YOUR OBJECTIVE: Once you find the line containing "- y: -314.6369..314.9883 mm" in the data below, copy it and each following line exactly, up to and including the line containing "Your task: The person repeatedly", and nothing else.

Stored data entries
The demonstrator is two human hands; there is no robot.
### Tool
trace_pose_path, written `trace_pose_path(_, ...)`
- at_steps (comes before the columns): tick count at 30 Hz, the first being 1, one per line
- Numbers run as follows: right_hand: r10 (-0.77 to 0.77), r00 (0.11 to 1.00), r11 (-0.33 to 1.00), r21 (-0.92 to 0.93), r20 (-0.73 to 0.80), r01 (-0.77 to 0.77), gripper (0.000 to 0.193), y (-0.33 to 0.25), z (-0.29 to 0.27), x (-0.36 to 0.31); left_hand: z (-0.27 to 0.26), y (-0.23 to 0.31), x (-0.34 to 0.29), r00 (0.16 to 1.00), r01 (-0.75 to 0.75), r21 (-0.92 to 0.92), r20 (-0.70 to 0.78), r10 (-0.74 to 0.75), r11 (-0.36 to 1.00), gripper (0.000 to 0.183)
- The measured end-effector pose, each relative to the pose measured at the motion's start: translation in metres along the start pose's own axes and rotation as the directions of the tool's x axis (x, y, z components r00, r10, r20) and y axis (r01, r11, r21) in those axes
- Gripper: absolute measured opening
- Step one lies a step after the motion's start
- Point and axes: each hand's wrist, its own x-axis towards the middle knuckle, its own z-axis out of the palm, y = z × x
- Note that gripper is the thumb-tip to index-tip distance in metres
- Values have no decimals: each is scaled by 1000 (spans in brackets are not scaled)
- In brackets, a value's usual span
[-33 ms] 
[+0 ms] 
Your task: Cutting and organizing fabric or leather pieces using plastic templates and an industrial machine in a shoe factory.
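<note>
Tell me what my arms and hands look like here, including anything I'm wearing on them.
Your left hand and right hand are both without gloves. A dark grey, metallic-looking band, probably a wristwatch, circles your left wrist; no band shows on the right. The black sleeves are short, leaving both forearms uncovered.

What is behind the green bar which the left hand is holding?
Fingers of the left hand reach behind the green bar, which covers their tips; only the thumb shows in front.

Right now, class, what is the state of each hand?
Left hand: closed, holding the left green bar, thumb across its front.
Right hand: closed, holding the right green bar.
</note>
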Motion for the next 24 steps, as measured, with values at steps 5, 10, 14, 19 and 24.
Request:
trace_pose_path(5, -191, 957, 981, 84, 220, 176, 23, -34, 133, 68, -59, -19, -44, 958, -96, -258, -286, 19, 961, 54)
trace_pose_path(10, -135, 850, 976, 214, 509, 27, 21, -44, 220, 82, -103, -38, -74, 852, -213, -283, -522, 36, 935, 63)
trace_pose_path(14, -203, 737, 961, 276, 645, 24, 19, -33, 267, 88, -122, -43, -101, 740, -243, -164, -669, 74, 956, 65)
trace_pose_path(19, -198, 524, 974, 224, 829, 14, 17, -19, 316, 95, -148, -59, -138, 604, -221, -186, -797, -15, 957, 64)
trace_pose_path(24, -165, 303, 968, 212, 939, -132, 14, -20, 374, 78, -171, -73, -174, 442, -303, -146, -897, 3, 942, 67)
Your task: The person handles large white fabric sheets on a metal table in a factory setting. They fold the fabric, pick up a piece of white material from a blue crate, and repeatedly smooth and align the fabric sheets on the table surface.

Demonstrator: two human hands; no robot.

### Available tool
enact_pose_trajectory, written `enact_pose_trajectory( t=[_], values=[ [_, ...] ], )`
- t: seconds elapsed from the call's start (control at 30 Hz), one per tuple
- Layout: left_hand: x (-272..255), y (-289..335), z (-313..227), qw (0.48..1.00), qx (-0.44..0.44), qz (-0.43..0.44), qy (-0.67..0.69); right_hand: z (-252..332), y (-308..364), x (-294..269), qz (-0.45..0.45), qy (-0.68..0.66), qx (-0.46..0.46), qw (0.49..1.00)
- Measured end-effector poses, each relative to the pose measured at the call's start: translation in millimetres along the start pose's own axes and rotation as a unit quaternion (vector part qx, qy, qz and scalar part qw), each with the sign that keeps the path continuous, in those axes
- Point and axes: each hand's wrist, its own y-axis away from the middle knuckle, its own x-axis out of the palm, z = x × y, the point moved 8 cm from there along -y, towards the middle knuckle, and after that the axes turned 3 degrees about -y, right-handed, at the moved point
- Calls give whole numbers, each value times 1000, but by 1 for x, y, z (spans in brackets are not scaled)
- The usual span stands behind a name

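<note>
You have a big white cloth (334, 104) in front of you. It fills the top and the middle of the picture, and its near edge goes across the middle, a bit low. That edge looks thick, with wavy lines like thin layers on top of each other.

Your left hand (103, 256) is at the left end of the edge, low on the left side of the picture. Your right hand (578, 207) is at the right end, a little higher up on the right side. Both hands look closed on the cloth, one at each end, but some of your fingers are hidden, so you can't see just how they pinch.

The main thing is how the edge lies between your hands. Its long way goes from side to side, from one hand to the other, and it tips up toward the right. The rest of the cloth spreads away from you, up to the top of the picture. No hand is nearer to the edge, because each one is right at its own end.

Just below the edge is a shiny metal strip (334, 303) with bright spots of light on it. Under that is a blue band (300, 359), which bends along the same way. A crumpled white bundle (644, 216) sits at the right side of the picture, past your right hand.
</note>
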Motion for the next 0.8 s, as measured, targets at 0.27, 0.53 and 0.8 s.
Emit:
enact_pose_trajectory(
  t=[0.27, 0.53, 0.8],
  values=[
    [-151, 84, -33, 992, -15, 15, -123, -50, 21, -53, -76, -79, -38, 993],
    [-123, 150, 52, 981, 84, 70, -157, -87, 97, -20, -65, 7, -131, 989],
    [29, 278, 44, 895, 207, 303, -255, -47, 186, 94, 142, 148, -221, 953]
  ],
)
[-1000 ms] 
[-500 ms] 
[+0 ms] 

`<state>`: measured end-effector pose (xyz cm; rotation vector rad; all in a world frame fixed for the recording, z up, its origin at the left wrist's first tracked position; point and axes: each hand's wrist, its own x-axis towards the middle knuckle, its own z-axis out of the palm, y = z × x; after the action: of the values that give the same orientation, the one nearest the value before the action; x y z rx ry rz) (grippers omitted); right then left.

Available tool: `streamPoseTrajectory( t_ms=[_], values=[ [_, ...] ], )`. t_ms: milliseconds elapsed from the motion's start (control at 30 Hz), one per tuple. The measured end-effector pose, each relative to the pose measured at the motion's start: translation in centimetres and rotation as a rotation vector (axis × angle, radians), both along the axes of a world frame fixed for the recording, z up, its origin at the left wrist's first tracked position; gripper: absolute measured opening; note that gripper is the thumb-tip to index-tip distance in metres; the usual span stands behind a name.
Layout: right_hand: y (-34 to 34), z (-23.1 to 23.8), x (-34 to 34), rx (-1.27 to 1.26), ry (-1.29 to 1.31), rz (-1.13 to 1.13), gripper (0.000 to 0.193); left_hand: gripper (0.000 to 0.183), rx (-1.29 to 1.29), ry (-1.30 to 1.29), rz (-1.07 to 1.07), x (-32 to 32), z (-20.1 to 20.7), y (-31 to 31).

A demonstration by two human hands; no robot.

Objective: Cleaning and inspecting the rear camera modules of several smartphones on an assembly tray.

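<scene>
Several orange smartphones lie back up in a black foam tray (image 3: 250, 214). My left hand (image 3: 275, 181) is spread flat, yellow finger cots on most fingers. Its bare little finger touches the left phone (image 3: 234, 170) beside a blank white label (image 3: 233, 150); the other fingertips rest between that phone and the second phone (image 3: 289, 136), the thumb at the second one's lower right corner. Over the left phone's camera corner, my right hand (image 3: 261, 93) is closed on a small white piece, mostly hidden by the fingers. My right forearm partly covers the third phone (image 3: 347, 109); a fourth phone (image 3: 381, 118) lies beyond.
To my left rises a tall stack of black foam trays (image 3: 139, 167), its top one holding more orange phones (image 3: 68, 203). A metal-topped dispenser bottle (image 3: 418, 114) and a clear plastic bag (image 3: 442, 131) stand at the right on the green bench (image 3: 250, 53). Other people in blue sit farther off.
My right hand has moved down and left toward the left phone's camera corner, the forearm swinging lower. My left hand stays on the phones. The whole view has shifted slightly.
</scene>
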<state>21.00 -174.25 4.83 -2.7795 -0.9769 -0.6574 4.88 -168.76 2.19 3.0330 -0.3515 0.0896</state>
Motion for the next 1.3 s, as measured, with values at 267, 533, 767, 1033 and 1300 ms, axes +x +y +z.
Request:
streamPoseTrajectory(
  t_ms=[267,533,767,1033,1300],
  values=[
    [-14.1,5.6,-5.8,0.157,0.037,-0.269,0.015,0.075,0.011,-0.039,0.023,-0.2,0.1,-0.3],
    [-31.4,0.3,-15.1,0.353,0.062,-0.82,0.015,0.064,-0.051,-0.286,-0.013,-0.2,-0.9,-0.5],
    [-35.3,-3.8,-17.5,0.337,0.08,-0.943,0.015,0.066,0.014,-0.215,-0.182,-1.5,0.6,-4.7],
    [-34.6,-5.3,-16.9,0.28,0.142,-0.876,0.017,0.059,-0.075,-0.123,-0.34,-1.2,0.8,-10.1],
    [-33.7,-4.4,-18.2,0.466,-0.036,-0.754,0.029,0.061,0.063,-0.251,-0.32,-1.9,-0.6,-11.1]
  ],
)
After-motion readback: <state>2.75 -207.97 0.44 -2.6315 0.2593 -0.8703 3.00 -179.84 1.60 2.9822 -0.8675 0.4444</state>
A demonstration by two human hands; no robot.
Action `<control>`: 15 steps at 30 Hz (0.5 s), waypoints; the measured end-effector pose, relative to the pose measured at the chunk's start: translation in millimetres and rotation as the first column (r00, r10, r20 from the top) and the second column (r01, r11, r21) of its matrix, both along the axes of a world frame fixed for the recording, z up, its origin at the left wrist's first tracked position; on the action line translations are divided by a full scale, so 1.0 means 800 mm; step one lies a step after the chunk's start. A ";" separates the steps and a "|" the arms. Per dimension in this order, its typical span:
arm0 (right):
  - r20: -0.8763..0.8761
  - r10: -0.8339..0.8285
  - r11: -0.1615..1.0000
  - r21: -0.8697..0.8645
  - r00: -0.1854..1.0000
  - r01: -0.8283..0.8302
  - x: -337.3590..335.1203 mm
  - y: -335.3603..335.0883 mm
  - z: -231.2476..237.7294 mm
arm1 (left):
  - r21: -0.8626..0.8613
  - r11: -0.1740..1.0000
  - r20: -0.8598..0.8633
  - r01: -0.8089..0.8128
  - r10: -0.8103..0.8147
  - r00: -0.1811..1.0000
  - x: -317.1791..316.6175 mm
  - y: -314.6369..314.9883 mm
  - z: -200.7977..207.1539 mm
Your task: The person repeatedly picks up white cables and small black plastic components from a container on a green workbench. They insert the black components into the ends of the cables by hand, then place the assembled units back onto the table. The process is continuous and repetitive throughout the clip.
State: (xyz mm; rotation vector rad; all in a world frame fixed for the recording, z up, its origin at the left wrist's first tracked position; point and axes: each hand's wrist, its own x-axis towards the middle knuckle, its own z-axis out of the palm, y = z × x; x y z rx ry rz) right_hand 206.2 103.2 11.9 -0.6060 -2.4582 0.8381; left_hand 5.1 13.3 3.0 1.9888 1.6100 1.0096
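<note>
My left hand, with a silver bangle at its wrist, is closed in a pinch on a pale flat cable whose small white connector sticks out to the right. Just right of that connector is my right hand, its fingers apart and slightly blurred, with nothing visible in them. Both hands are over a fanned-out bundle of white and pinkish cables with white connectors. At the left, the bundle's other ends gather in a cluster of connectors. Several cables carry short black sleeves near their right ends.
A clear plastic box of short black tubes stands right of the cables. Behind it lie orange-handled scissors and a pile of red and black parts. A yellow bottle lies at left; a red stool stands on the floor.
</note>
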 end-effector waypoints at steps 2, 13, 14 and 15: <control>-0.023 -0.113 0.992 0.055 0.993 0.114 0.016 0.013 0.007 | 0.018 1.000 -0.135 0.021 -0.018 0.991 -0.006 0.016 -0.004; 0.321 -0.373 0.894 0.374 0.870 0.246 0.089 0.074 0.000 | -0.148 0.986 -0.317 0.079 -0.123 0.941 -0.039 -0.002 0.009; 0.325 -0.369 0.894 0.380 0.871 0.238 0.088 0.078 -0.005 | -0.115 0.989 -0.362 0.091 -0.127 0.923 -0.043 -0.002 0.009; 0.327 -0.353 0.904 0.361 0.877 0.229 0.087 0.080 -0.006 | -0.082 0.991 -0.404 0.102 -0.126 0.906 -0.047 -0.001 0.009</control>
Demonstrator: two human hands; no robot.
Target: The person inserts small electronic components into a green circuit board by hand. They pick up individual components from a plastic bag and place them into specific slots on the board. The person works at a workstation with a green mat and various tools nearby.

TASK RESULT:
  - y: -314.6369..314.9883 mm
  - z: -200.7977..207.1539 mm
Your task: The person repeatedly picks up white cables and small black plastic components from a container on a green workbench. They insert the black components into the ends of the cables by hand, then place the assembled units back onto the table. The process is continuous and repetitive throughout the clip.

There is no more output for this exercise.